Hairy Thoroughwort and Clubmoss. 


At the end of the 19th century, Pennsylvania's landscapes looked very different. Most forests had been logged off. Farmlands, much of it degraded and exhausted, took the place of the woods. Deer were rare. Elk and bear and mountain lion had been hunted to extinction. The Game Commission formed out of the State Sportsman Association in an attempt to stop the wastage and begin the process of restoring habitat and populations of game.  By 1897 laws and regulations were enacted to protect what little was left but with an eye to the future. Enforcing those new laws was dangerous work. Nearly twenty wardens were shot and killed by 1905. That same year the PGC was given the task to acquire and secure as conservation acreage and twenty game lands were established. Now there are 335 designated conservation areas protecting 1.5 million acres for regulated public hunting, the protection of natural heritage, and the increase of biodiversity. 


From the Hawk Watch Overlook, Susquehannock State Park


After our game lands visit, Amos and I stopped by Susquehannock State Park and wander out to the overlook where a pair of hawk spotters had set up their scopes and cameras. I asked about the early count so far.
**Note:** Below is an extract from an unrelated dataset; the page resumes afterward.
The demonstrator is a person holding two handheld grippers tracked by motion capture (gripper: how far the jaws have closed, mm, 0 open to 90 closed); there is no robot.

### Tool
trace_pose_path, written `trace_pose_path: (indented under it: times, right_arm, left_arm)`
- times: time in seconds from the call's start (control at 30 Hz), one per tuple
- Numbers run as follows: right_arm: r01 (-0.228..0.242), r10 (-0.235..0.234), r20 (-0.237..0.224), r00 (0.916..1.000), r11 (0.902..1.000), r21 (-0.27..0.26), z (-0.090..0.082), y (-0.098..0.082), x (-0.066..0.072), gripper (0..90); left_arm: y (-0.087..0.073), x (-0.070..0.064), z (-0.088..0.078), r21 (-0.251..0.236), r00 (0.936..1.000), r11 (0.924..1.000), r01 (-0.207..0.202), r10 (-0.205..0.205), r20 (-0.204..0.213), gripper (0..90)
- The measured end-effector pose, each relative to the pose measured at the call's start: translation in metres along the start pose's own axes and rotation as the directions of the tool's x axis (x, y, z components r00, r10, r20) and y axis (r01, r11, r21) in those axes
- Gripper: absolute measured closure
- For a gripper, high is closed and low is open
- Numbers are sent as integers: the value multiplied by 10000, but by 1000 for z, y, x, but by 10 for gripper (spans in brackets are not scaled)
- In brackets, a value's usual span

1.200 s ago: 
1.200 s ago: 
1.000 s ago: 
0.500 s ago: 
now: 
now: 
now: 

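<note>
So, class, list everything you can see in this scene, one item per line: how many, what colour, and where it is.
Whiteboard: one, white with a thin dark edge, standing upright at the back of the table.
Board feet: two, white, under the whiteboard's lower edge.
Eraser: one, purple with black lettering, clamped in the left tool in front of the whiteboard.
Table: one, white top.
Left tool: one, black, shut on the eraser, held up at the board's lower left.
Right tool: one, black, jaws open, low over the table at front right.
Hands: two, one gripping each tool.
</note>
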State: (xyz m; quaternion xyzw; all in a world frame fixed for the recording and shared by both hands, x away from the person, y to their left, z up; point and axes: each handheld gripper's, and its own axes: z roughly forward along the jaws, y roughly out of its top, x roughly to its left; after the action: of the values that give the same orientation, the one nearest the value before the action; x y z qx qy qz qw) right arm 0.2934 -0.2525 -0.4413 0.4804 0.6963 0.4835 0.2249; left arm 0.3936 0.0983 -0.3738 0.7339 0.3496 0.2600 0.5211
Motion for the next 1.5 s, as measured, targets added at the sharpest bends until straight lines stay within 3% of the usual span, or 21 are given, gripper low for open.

I'm told there have been a few osprey and quite a few hawks. The spotter showed me her clipboard. I mentioned I'd been up to Hawk Mountain a few weekends in a row recently. "Aren't we lucky?" she says, "To be able to catch the early stream of migrants?" As I look upriver across the Susquehanna Valley I am thankful, too, that we have so much protected land - almost everything thing in my view is conservation land. The trees looked a little yellower and the sky heavy with cold front squall clouds, subtle signs of changes to come. 


Notes:

My niece and I marveled at the past-bloom sunflower fields at McKee Beshers Wildlife Management Area near the C&O Canal. Acres of heavy, nodding heads of sunflower seeds made for the biggest feeding station I've ever seen.